## What the exercise asks
Leave the pictures aside and copy all the data exactly.

------------------------------------------------

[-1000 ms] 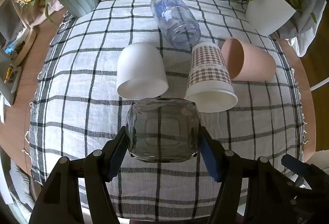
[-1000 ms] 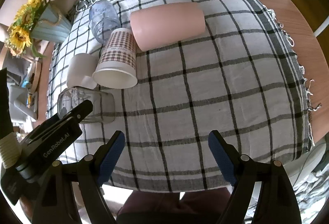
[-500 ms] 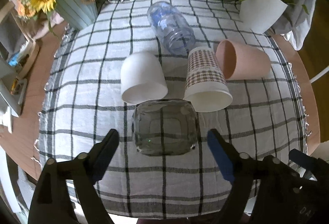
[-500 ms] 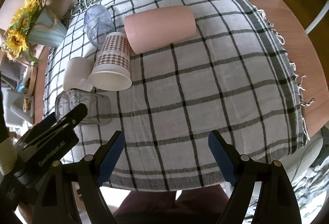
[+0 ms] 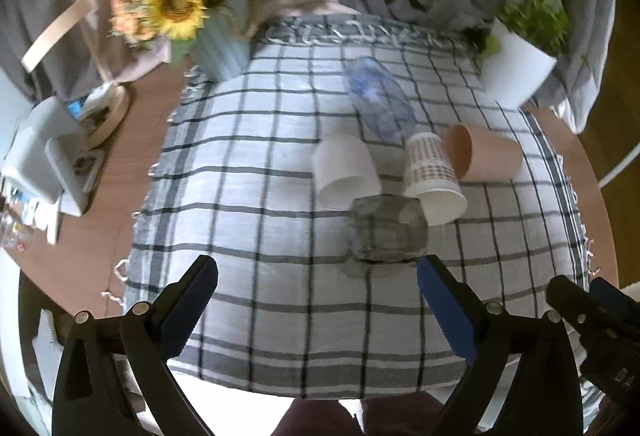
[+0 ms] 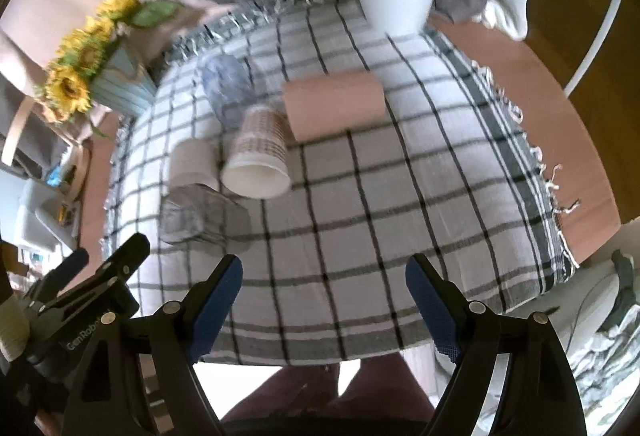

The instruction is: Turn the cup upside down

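Note:
A clear square glass cup (image 5: 386, 232) stands upside down on the checked cloth (image 5: 248, 203), just in front of a white cup (image 5: 344, 171) and a patterned paper cup (image 5: 434, 175), both upside down. It also shows in the right wrist view (image 6: 200, 218). A pink cup (image 5: 486, 157) and a clear blue-printed cup (image 5: 378, 105) lie on their sides behind. My left gripper (image 5: 318, 290) is open and empty, back from the glass. My right gripper (image 6: 324, 294) is open and empty near the table's front edge.
A sunflower pot (image 5: 220, 47) stands at the back left and a white plant pot (image 5: 516, 69) at the back right. Grey fabric hangs behind the round wooden table (image 5: 568, 139). Clutter (image 5: 52, 159) sits at the left.
My left gripper opened, let go of the glass cup and pulled back and up. The glass stays upside down on the cloth. The right gripper also drew back a little.

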`<state>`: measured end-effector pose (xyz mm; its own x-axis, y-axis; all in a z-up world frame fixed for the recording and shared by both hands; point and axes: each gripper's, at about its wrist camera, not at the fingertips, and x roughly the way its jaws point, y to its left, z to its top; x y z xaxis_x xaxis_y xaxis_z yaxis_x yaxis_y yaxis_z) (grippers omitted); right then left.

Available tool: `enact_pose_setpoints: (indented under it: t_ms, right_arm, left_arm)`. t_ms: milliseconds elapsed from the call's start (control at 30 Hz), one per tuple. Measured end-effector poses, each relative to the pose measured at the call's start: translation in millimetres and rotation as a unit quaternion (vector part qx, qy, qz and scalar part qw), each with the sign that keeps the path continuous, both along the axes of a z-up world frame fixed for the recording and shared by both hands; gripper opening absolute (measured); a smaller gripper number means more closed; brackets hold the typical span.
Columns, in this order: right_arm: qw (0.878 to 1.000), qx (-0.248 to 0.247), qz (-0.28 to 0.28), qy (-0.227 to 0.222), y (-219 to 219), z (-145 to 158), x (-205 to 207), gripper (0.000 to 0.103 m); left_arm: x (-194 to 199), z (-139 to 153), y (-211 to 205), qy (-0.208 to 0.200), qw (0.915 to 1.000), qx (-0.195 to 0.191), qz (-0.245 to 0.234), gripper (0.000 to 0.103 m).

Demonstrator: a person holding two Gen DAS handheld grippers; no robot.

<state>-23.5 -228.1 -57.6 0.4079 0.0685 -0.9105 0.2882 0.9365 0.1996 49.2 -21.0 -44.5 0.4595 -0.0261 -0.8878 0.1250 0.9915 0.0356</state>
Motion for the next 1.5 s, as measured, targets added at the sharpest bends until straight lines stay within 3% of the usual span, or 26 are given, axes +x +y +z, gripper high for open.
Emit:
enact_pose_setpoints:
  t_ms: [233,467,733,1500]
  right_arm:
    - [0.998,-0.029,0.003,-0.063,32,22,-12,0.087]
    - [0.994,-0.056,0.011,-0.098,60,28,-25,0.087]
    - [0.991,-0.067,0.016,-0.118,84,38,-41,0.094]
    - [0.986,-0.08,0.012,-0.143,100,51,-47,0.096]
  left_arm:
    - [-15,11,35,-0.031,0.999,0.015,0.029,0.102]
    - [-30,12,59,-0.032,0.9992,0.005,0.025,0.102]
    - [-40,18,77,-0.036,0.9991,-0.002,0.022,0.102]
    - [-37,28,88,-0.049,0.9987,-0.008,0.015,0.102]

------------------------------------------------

## Response area
[-1000 ms] 
[-1000 ms] 
[-500 ms] 
[-500 ms] 
[+0 ms] 
[+0 ms] 

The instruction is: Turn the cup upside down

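Note:
A clear square glass cup (image 5: 386, 232) stands upside down on the checked cloth (image 5: 248, 203), just in front of a white cup (image 5: 344, 171) and a patterned paper cup (image 5: 434, 175), both upside down. It also shows in the right wrist view (image 6: 200, 218). A pink cup (image 5: 486, 157) and a clear blue-printed cup (image 5: 378, 105) lie on their sides behind. My left gripper (image 5: 318, 290) is open and empty, back from the glass. My right gripper (image 6: 324, 294) is open and empty near the table's front edge.
A sunflower pot (image 5: 220, 47) stands at the back left and a white plant pot (image 5: 516, 69) at the back right. Grey fabric hangs behind the round wooden table (image 5: 568, 139). Clutter (image 5: 52, 159) sits at the left.
My left gripper opened, let go of the glass cup and pulled back and up. The glass stays upside down on the cloth. The right gripper also drew back a little.
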
`<state>`: measured end-effector pose (xyz mm; its own x-axis, y-axis; all in a z-up world frame fixed for the recording and shared by both hands; point and axes: each gripper's, at about its wrist camera, not at the fingertips, and x roughly the way its jaws point, y to its left, z to its top; x y z xaxis_x xaxis_y xaxis_z yaxis_x yaxis_y yaxis_z) (grippers omitted); right then left.

Available tool: `enact_pose_setpoints: (indented under it: t_ms, right_arm, left_arm)`. t_ms: milliseconds elapsed from the call's start (control at 30 Hz), one per tuple. Measured end-effector poses, each relative to the pose measured at the call's start: translation in millimetres and rotation as a unit quaternion (vector part qx, qy, qz and scalar part qw), each with the sign that keeps the path continuous, both along the axes of a z-up world frame fixed for the recording and shared by both hands; gripper opening absolute (measured); a smaller gripper number means more closed; brackets hold the typical span.
Columns, in this order: right_arm: qw (0.878 to 1.000), qx (-0.248 to 0.247), qz (-0.28 to 0.28), qy (-0.227 to 0.222), y (-219 to 219), z (-145 to 158), x (-205 to 207), gripper (0.000 to 0.103 m); left_arm: x (-194 to 199), z (-139 to 153), y (-211 to 205), qy (-0.208 to 0.200), qw (0.915 to 1.000), qx (-0.195 to 0.191), qz (-0.245 to 0.234), gripper (0.000 to 0.103 m).

Demonstrator: a person holding two Gen DAS handheld grippers; no robot.

<state>-23.5 -228.1 -57.6 0.4079 0.0685 -0.9105 0.2882 0.9365 0.1996 49.2 -21.0 -44.5 0.4595 -0.0261 -0.8878 0.1250 0.9915 0.0356</state>
Motion for the next 1.5 s, as measured, targets added at the sharpest bends until straight lines stay within 3% of the usual span, or 26 are given, axes +x +y +z, gripper high for open.
Emit:
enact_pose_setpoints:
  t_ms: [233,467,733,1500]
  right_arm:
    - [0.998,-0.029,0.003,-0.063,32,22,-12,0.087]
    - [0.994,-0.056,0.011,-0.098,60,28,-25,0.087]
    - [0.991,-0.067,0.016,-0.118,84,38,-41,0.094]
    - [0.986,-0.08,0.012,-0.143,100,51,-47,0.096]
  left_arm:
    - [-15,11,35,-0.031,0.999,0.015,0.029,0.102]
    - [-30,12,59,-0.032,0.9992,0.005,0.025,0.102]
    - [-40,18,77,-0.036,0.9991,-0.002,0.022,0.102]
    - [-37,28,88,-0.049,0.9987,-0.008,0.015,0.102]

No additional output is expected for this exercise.